Only the lines running from the one with "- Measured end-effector" to the end of the listing should be returned, each exactly as it appears, with both ends kept.

::: Raw data

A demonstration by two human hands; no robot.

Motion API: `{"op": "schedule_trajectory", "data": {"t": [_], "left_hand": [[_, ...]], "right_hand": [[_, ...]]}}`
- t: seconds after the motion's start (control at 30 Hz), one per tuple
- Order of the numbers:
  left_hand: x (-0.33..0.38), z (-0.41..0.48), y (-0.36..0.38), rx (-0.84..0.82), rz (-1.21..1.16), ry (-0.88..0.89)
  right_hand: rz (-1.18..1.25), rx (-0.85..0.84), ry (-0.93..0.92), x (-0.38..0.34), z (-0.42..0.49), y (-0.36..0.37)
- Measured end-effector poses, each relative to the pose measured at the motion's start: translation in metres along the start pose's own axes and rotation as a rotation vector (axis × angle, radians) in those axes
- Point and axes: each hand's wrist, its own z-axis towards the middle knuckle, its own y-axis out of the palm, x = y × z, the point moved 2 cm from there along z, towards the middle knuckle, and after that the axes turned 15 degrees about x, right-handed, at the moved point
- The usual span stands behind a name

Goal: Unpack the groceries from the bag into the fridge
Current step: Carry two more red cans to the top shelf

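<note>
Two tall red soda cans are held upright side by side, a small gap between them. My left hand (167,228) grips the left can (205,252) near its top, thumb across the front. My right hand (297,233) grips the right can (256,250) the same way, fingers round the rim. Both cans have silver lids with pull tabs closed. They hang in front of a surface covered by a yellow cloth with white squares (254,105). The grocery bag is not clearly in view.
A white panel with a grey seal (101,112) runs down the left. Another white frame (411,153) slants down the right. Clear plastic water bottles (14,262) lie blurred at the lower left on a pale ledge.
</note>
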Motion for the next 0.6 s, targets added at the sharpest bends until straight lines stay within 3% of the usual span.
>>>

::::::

* **Exercise answer**
- Measured end-effector poses, each relative to the pose measured at the motion's start: translation in metres along the start pose's own axes and rotation as a rotation vector (axis × angle, radians) in those axes
- Point and axes: each hand's wrist, its own z-axis towards the middle knuckle, its own y-axis out of the palm, x = y × z, the point moved 2 cm from there along z, towards the middle knuckle, and after that the axes turned 15 degrees about x, right-handed, at the moved point
- The usual span stands behind a name

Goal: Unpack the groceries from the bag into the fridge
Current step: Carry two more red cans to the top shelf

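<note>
Two tall red soda cans are held upright side by side, a small gap between them. My left hand (167,228) grips the left can (205,252) near its top, thumb across the front. My right hand (297,233) grips the right can (256,250) the same way, fingers round the rim. Both cans have silver lids with pull tabs closed. They hang in front of a surface covered by a yellow cloth with white squares (254,105). The grocery bag is not clearly in view.
A white panel with a grey seal (101,112) runs down the left. Another white frame (411,153) slants down the right. Clear plastic water bottles (14,262) lie blurred at the lower left on a pale ledge.
</note>
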Motion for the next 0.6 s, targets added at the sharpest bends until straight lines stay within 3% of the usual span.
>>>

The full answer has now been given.